<<<<

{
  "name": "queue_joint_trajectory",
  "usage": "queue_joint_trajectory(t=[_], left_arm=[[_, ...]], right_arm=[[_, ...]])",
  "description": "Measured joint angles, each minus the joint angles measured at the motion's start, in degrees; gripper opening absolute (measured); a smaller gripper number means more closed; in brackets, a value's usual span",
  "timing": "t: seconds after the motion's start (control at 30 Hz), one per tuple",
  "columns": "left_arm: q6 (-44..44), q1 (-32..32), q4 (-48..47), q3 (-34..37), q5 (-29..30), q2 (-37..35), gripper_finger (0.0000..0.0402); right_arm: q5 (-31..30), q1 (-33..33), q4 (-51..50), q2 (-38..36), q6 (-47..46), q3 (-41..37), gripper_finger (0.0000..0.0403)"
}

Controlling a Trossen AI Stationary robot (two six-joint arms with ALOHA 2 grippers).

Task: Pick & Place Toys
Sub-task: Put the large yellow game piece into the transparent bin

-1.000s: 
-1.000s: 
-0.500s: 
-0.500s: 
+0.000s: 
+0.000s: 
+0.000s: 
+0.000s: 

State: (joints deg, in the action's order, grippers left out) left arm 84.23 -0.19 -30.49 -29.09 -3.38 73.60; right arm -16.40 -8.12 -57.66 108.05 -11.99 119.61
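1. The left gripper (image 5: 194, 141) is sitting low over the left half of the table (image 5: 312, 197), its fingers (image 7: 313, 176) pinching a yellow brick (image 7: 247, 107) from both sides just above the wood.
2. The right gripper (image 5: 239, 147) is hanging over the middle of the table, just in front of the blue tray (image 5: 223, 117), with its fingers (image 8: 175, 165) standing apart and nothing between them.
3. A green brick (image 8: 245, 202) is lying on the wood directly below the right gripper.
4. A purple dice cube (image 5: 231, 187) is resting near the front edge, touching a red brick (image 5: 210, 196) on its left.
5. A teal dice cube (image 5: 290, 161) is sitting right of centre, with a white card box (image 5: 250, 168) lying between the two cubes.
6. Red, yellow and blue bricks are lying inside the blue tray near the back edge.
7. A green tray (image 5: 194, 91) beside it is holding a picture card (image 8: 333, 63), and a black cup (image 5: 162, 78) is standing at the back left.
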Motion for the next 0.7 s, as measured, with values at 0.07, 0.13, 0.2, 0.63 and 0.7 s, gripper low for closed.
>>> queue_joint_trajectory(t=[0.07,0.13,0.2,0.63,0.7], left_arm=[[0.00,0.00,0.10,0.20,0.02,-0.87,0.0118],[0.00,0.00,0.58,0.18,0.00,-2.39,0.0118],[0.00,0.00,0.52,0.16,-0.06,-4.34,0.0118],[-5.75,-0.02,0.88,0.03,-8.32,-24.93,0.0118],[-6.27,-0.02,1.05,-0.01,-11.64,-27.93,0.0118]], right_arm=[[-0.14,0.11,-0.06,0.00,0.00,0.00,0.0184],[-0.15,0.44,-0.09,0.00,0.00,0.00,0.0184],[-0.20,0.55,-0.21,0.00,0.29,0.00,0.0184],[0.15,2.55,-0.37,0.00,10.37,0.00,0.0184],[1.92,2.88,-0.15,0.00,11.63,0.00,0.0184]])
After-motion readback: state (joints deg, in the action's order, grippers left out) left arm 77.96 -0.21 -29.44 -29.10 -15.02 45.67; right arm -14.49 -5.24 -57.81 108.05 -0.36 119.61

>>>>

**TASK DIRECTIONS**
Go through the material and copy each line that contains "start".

**PROBLEM SOLUTION**
  "description": "Measured joint angles, each minus the joint angles measured at the motion's start, in degrees; gripper opening absolute (measured); a smaller gripper number means more closed; in brackets, a value's usual span",
  "timing": "t: seconds after the motion's start (control at 30 Hz), one per tuple",

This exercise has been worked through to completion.